--- Data provided ---
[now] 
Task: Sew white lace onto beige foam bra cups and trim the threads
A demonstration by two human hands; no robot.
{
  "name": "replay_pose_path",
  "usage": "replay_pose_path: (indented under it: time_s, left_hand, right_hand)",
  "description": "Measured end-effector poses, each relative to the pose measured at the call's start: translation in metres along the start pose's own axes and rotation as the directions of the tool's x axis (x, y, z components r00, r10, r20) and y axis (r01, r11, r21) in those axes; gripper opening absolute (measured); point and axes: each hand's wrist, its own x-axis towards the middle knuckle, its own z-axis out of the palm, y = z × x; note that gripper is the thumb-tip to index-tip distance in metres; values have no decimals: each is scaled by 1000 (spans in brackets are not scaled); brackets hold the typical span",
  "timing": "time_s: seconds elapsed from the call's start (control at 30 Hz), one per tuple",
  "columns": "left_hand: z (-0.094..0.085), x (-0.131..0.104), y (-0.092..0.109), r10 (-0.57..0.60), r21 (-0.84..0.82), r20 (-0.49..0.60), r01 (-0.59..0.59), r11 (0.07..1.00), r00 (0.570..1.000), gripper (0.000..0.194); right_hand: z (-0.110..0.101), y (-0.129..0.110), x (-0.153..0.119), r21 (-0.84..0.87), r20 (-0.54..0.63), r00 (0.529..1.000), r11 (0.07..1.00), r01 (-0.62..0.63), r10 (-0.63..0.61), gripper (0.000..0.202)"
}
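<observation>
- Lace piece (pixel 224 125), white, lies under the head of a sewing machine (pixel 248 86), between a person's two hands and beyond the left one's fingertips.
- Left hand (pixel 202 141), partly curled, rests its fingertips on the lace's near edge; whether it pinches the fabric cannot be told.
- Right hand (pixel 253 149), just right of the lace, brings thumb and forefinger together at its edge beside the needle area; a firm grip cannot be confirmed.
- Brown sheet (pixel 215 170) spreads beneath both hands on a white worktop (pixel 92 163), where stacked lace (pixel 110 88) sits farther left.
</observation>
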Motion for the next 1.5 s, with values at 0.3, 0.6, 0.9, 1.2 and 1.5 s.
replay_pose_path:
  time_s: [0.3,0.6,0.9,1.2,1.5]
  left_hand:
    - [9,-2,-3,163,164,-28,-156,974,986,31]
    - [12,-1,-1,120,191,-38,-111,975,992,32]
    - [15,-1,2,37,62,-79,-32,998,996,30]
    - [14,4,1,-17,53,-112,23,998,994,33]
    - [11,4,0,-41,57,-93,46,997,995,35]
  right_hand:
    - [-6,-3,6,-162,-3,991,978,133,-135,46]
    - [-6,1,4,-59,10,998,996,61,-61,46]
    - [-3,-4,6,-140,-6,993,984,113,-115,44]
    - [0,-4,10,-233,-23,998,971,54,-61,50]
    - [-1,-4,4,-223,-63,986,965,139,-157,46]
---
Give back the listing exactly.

[now] 
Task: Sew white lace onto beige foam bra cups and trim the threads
A demonstration by two human hands; no robot.
{
  "name": "replay_pose_path",
  "usage": "replay_pose_path: (indented under it: time_s, left_hand, right_hand)",
  "description": "Measured end-effector poses, each relative to the pose measured at the call's start: translation in metres along the start pose's own axes and rotation as the directions of the tool's x axis (x, y, z components r00, r10, r20) and y axis (r01, r11, r21) in those axes; gripper opening absolute (measured); point and axes: each hand's wrist, its own x-axis towards the middle knuckle, its own z-axis out of the palm, y = z × x; note that gripper is the thumb-tip to index-tip distance in metres; values have no decimals: each is scaled by 1000 (spans in brackets are not scaled); brackets hold the typical span",
  "timing": "time_s: seconds elapsed from the call's start (control at 30 Hz), one per tuple",
  "columns": "left_hand: z (-0.094..0.085), x (-0.131..0.104), y (-0.092..0.109), r10 (-0.57..0.60), r21 (-0.84..0.82), r20 (-0.49..0.60), r01 (-0.59..0.59), r11 (0.07..1.00), r00 (0.570..1.000), gripper (0.000..0.194); right_hand: z (-0.110..0.101), y (-0.129..0.110), x (-0.153..0.119), r21 (-0.84..0.87), r20 (-0.54..0.63), r00 (0.529..1.000), r11 (0.07..1.00), r01 (-0.62..0.63), r10 (-0.63..0.61), gripper (0.000..0.202)"
}
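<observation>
- Lace piece (pixel 224 125), white, lies under the head of a sewing machine (pixel 248 86), between a person's two hands and beyond the left one's fingertips.
- Left hand (pixel 202 141), partly curled, rests its fingertips on the lace's near edge; whether it pinches the fabric cannot be told.
- Right hand (pixel 253 149), just right of the lace, brings thumb and forefinger together at its edge beside the needle area; a firm grip cannot be confirmed.
- Brown sheet (pixel 215 170) spreads beneath both hands on a white worktop (pixel 92 163), where stacked lace (pixel 110 88) sits farther left.
</observation>
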Motion for the next 1.5 s, with values at 0.3, 0.6, 0.9, 1.2 and 1.5 s.
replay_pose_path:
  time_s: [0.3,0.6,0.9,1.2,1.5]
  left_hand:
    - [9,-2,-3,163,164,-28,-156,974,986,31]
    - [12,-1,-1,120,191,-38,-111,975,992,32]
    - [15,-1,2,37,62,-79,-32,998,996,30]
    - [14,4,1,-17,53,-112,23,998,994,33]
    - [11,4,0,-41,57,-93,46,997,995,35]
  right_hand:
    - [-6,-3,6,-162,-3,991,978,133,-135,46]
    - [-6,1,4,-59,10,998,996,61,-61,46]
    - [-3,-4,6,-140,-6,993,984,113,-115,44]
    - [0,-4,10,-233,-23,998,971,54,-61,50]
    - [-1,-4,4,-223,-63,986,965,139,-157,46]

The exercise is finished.